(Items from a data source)
○ ○ ○ ○ ○ ○ ○

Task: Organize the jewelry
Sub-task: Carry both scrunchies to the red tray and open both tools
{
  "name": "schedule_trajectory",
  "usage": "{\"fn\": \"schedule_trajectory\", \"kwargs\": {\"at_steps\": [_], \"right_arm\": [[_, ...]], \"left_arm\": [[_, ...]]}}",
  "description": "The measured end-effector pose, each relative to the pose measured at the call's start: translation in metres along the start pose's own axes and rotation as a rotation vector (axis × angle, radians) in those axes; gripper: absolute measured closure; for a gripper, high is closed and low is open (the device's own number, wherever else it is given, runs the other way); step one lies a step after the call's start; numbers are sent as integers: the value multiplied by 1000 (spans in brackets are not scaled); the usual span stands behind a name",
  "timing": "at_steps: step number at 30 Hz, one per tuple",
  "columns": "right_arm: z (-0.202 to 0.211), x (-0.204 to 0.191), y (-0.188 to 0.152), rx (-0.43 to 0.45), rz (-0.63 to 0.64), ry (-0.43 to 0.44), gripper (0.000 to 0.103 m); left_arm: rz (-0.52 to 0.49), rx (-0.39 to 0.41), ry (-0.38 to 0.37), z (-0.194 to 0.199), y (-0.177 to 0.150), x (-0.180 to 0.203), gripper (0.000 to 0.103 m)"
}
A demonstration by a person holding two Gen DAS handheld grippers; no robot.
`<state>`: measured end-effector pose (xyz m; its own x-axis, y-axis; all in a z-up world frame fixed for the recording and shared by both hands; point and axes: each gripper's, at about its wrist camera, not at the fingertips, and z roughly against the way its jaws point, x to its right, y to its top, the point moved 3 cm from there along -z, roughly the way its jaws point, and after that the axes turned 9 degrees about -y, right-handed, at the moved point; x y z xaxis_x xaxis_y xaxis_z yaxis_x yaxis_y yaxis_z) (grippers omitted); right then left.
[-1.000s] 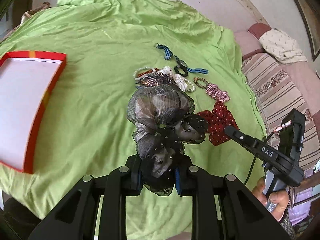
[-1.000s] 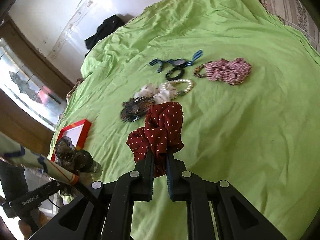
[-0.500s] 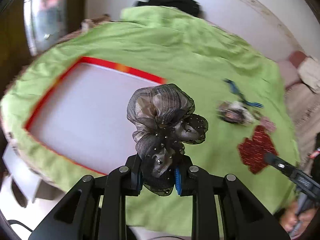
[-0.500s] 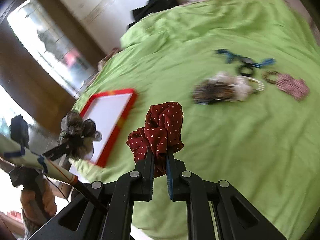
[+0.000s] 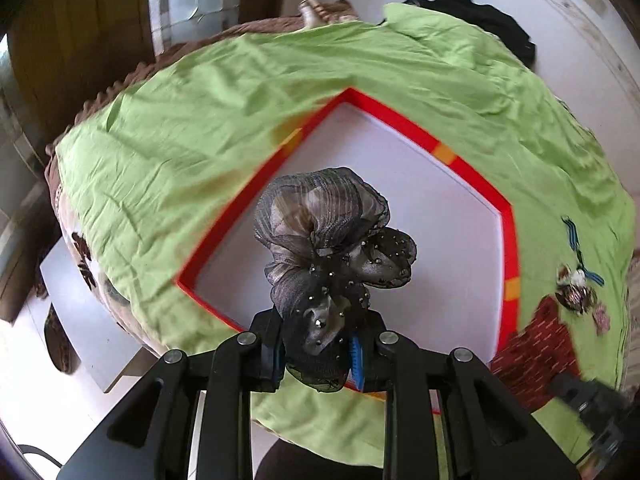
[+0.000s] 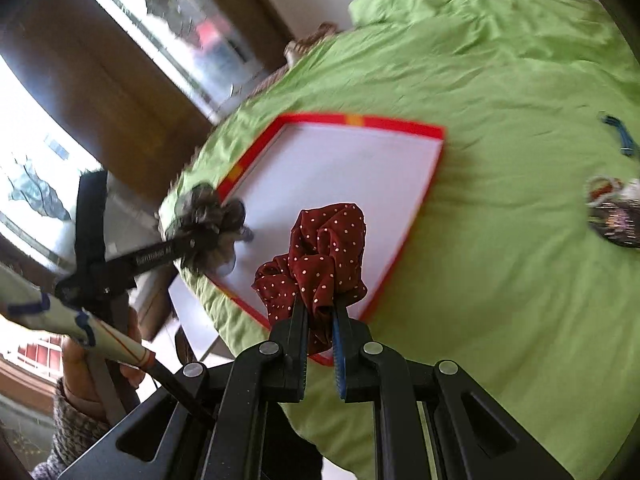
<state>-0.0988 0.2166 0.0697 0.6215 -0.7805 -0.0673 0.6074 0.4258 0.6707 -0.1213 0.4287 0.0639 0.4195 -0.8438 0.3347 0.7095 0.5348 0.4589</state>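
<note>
My left gripper [image 5: 318,354] is shut on a grey and black sheer scrunchie [image 5: 324,236] and holds it above the white inside of a red-rimmed tray [image 5: 472,174]. My right gripper [image 6: 320,344] is shut on a dark red polka-dot scrunchie [image 6: 326,248] over the tray's near corner [image 6: 416,130]. The left gripper with its scrunchie [image 6: 208,218] shows in the right wrist view at the tray's left edge. The red scrunchie [image 5: 536,344] shows blurred at lower right in the left wrist view.
The tray lies on a bed with a green sheet [image 5: 192,128]. A pile of bracelets and hair ties [image 5: 576,288] lies to the right of the tray, also in the right wrist view [image 6: 612,210]. A window and wooden frame [image 6: 132,60] are beyond the bed's edge.
Both grippers have swung left from the jewelry pile to the tray, each still holding its scrunchie. The tray now fills the middle of both views.
</note>
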Motion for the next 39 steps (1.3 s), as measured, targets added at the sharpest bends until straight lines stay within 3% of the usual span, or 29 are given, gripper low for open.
{"fn": "schedule_trajectory", "kwargs": {"at_steps": [6,8,10,12,22,39], "right_arm": [[-36,-21,-9,-33,88,-57,88],[-37,-24,-12,-33,118,-72,80],[-32,-26,-14,-21,143,-75,59],[-22,-30,-13,14,165,-87,48],[38,-2,-36,114,144,-120,44],[123,172,-118,187,-215,-365,43]], "left_arm": [[32,17,-20,-1,2,-12,67],[46,26,-46,3,1,-11,62],[58,32,-59,9,-2,-9,60],[60,52,-74,19,-4,-3,55],[-39,157,-33,68,-22,46,45],[-434,94,-46,55,-117,234,40]]}}
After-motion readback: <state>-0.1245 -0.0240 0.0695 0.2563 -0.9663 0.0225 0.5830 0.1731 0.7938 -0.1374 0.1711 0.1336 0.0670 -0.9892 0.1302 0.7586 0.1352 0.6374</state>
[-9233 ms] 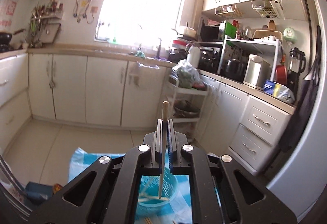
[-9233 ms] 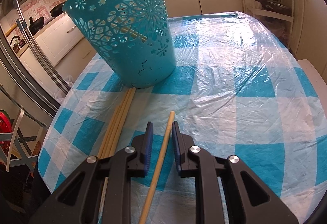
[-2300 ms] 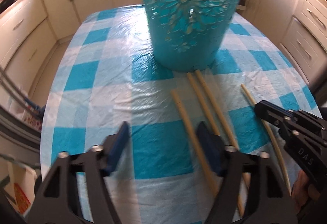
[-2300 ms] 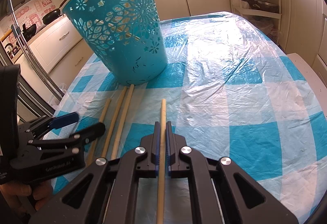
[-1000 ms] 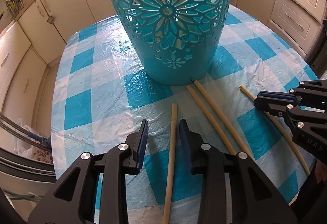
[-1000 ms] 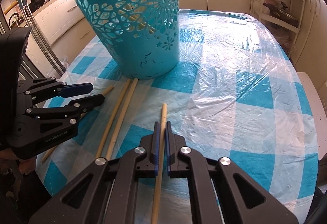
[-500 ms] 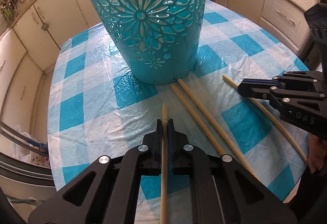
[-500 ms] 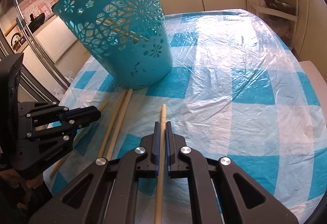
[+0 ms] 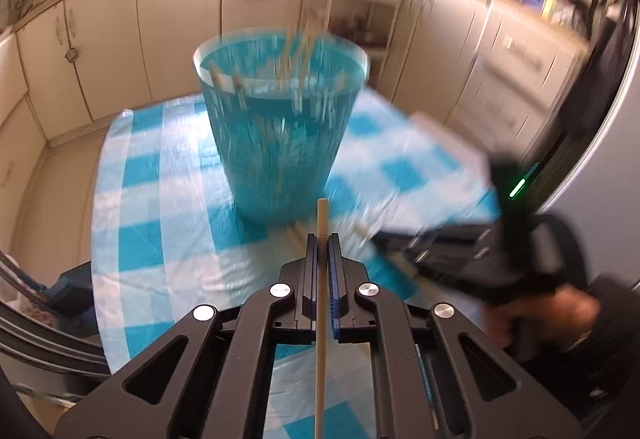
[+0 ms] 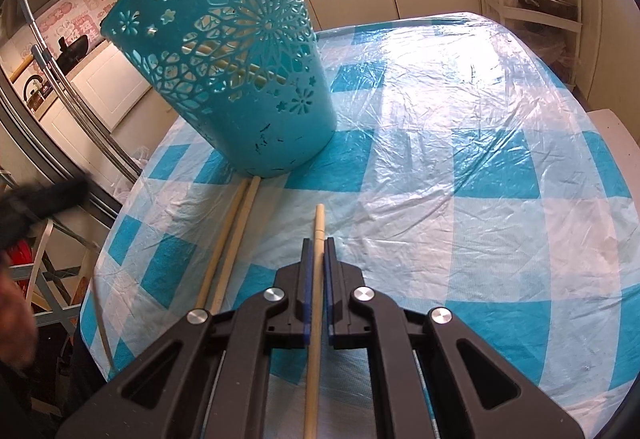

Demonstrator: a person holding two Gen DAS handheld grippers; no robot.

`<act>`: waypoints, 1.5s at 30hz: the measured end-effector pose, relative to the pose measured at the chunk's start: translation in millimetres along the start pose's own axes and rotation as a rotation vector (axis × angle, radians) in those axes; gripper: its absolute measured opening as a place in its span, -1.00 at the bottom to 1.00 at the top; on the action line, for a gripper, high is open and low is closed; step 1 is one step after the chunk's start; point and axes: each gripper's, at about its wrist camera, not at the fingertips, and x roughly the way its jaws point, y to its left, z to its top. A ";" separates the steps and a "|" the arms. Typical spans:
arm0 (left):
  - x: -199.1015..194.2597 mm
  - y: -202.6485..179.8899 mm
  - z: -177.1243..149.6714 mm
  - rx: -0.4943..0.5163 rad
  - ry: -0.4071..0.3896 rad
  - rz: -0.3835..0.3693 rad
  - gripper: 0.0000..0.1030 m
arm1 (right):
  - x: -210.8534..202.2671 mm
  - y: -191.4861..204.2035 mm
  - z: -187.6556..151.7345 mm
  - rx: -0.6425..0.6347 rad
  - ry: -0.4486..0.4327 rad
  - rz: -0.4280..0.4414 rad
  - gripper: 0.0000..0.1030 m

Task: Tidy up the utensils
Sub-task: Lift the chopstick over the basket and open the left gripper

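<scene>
— Wooden, both of them? What are the tongs gripping?

— Yes. The left gripper [image 9: 322, 239] is clenched on one chopstick [image 9: 321, 315], lifted clear of the checked tablecloth [image 9: 160, 207]; that view is smeared.

— And the other?

— The right gripper [image 10: 315, 243] is clamped on a second chopstick [image 10: 316, 279], low over the cloth, tip pointing toward the teal basket [image 10: 240, 79].

— Where are the rest?

— A pair of chopsticks [image 10: 230, 243] lies side by side on the cloth, their far ends touching the basket's base. More sticks stand inside the basket [image 9: 280, 135], leaning on its rim.
</scene>
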 end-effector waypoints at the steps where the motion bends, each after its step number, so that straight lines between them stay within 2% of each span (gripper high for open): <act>1: -9.9 2.0 6.6 -0.014 -0.026 -0.016 -0.90 | -0.7 -1.4 0.1 0.000 0.000 0.002 -0.89; 9: -61.7 -1.5 64.0 -0.062 -0.197 -0.085 -0.91 | -1.2 -4.5 0.2 0.010 0.000 0.015 -0.89; 20: -94.5 -17.2 111.7 -0.025 -0.290 -0.122 -0.91 | -1.3 -6.4 -0.1 0.021 0.001 0.029 -0.89; 25: -119.1 -11.8 135.9 -0.037 -0.364 -0.103 -0.92 | -1.1 -6.4 -0.1 0.021 0.001 0.028 -0.89; 30: -132.6 -2.9 163.6 -0.042 -0.437 -0.032 -0.92 | -0.9 -7.0 -0.2 0.022 0.001 0.030 -0.89; 33: -122.3 2.9 175.2 -0.046 -0.455 0.011 -0.92 | -1.0 -6.9 -0.2 0.022 0.001 0.029 -0.89; 36: -94.3 8.2 178.2 -0.045 -0.437 0.070 -0.92 | -1.0 -6.9 -0.2 0.023 0.001 0.030 -0.89; 42: -27.7 13.5 166.5 -0.034 -0.331 0.148 -0.91 | -1.2 -7.0 -0.1 0.023 0.001 0.030 -0.89; 45: -1.6 16.6 155.7 -0.035 -0.272 0.165 -0.91 | -1.2 -7.3 0.0 0.024 0.002 0.030 -0.89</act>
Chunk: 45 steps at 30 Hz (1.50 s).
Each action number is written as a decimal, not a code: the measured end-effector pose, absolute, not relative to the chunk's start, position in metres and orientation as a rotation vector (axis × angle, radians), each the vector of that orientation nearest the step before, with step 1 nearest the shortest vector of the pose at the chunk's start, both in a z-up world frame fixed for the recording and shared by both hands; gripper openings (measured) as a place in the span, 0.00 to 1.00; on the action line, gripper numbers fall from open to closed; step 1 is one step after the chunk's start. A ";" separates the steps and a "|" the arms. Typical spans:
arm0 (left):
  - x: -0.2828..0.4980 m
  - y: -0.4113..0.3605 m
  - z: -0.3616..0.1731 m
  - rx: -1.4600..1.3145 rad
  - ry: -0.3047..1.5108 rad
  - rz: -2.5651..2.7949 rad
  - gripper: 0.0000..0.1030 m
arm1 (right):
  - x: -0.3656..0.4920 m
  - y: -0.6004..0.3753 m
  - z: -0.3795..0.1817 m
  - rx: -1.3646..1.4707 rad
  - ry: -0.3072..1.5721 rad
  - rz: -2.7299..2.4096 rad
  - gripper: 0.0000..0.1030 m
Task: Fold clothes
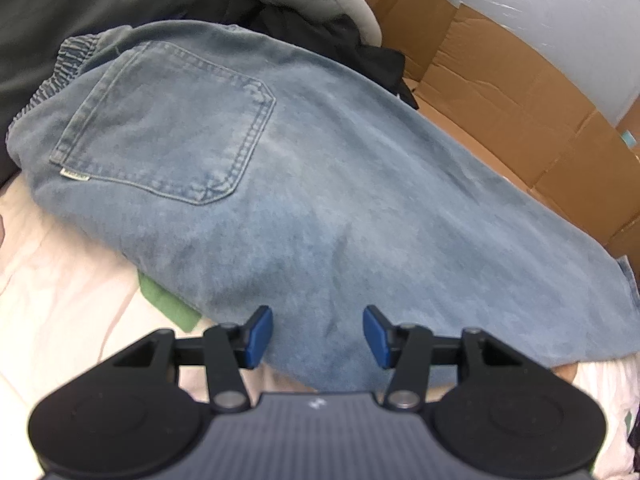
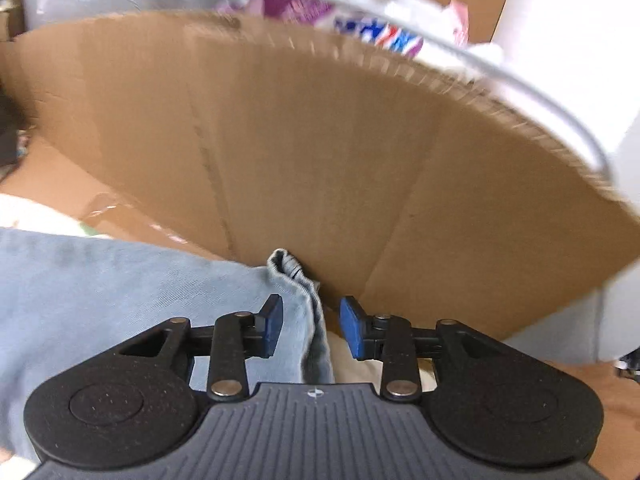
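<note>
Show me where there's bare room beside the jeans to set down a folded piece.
The pale sheet left of the jeans lies bare, bordered by a green cloth poking out beneath them. It is crowded behind: dark clothes are piled by the waistband, and cardboard stands right against the hem.

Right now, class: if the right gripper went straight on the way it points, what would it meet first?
Probably the jeans' hem edge ahead of the open right gripper, then the cardboard panel behind it; depth is unclear.
</note>
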<state>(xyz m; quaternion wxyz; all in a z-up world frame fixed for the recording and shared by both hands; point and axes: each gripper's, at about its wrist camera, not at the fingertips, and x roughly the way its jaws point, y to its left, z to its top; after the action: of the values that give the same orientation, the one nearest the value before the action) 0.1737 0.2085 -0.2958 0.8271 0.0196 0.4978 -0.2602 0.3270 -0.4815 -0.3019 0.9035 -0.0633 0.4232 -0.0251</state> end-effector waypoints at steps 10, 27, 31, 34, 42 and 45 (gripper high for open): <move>0.157 0.208 -0.293 0.039 1.099 -0.579 0.51 | 0.213 -0.489 -0.286 0.005 0.841 0.005 0.38; 0.146 0.213 -0.333 0.108 1.158 -0.560 0.52 | 0.177 -0.472 -0.343 0.111 0.901 -0.017 0.38; 0.149 0.207 -0.329 0.072 1.119 -0.559 0.52 | 0.175 -0.467 -0.350 0.107 0.917 -0.010 0.38; 0.151 0.208 -0.316 0.028 1.060 -0.571 0.52 | 0.174 -0.464 -0.353 0.108 0.921 -0.004 0.38; 0.171 0.209 -0.299 -0.097 1.018 -0.512 0.53 | 0.177 -0.461 -0.358 0.142 0.926 0.006 0.38; 0.174 0.201 -0.307 -0.085 1.040 -0.489 0.54 | 0.179 -0.462 -0.362 0.166 0.928 -0.004 0.38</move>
<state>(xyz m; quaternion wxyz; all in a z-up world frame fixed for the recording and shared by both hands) 0.1736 0.2015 -0.3067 0.8385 -0.0402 0.4917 -0.2314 0.1791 -0.4621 -0.3616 0.8910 0.0799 0.4468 -0.0018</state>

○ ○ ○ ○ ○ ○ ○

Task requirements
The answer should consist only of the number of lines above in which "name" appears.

Worked solution
2